▶ WHAT THE TASK REQUIRES: When you retype the data, keep every line exactly as it appears.

** INFORMATION SHOWN follows **

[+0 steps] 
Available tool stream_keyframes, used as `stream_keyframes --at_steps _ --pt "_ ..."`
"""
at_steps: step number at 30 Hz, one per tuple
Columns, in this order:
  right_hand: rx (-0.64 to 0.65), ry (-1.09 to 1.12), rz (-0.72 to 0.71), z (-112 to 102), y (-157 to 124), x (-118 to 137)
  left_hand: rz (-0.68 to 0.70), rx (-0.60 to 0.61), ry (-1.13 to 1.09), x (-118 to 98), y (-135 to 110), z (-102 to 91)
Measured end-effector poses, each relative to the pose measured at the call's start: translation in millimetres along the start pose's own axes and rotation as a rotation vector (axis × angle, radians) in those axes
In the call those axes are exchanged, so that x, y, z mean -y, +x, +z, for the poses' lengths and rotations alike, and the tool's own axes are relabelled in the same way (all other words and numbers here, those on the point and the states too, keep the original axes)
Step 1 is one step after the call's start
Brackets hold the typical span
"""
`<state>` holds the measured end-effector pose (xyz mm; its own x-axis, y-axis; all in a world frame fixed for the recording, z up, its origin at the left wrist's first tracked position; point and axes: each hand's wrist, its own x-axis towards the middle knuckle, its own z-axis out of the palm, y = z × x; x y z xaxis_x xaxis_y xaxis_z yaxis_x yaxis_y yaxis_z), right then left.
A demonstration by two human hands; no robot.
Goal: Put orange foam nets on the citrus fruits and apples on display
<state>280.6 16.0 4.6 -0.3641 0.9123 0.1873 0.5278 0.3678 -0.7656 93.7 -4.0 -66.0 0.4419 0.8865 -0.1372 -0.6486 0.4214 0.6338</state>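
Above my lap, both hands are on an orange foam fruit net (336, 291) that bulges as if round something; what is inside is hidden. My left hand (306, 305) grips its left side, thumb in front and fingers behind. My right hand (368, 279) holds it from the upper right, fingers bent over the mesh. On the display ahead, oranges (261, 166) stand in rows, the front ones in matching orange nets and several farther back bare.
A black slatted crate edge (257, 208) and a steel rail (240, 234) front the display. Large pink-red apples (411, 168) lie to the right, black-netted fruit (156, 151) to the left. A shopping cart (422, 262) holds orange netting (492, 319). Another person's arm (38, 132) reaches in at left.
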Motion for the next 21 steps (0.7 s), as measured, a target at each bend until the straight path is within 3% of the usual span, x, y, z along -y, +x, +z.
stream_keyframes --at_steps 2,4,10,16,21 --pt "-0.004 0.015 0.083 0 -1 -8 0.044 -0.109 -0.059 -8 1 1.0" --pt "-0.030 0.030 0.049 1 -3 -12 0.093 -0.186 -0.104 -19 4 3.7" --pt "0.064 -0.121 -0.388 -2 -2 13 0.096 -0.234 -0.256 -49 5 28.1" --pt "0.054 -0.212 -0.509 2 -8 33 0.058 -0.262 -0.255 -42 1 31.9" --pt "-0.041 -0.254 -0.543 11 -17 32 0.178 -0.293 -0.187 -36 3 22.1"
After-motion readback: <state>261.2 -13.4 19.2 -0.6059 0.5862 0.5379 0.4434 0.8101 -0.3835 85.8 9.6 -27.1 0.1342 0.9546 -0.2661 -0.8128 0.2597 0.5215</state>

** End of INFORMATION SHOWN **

▶ ANSWER:
[+0 steps] 
Available tool stream_keyframes, used as `stream_keyframes --at_steps _ --pt "_ ..."`
"""
at_steps: step number at 30 Hz, one per tuple
Columns, in this order:
  right_hand: rx (-0.64 to 0.65), ry (-1.09 to 1.12), rz (-0.72 to 0.71), z (-112 to 102), y (-157 to 124), x (-118 to 137)
  left_hand: rz (-0.68 to 0.70), rx (-0.60 to 0.61), ry (-1.13 to 1.09), x (-118 to 98), y (-135 to 110), z (-102 to 91)
Measured end-effector poses, each relative to the pose measured at the call's start: translation in millimetres along the start pose's own axes and rotation as a rotation vector (axis × angle, radians) in those axes
In the call those axes are exchanged, so that x, y, z mean -y, +x, +z, for the poses' lengths and rotations alike, and the tool's own axes are relabelled in the same way (all other words and numbers here, those on the point and the states too, keep the original axes)
Step 1 is one step after the call's start
Brackets hold the typical span
"""
`<state>` holds the measured end-effector pose (xyz mm; its own x-axis, y-axis; all in a world frame fixed for the recording, z up, its origin at the left wrist's first tracked position; point and axes: each hand's wrist, its own x-axis towards the middle knuckle, its own z-axis out of the palm, y = z × x; x y z xaxis_x xaxis_y xaxis_z yaxis_x yaxis_y yaxis_z), right then left.
A demonstration by two human hands; no robot.
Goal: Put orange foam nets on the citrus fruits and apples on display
<state>280.6 16.0 4.6 -0.3641 0.9123 0.1873 0.5278 0.3678 -0.7656 93.7 -4.0 -66.0 0.4419 0.8865 -0.1372 -0.6486 0.4214 0.6338</state>
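Above my lap, both hands are on an orange foam fruit net (336, 291) that bulges as if round something; what is inside is hidden. My left hand (306, 305) grips its left side, thumb in front and fingers behind. My right hand (368, 279) holds it from the upper right, fingers bent over the mesh. On the display ahead, oranges (261, 166) stand in rows, the front ones in matching orange nets and several farther back bare.
A black slatted crate edge (257, 208) and a steel rail (240, 234) front the display. Large pink-red apples (411, 168) lie to the right, black-netted fruit (156, 151) to the left. A shopping cart (422, 262) holds orange netting (492, 319). Another person's arm (38, 132) reaches in at left.
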Motion for the next 21 steps (0.7 s), as measured, a target at each bend until the straight path is within 3% of the usual span, x, y, z along -y, +x, +z.
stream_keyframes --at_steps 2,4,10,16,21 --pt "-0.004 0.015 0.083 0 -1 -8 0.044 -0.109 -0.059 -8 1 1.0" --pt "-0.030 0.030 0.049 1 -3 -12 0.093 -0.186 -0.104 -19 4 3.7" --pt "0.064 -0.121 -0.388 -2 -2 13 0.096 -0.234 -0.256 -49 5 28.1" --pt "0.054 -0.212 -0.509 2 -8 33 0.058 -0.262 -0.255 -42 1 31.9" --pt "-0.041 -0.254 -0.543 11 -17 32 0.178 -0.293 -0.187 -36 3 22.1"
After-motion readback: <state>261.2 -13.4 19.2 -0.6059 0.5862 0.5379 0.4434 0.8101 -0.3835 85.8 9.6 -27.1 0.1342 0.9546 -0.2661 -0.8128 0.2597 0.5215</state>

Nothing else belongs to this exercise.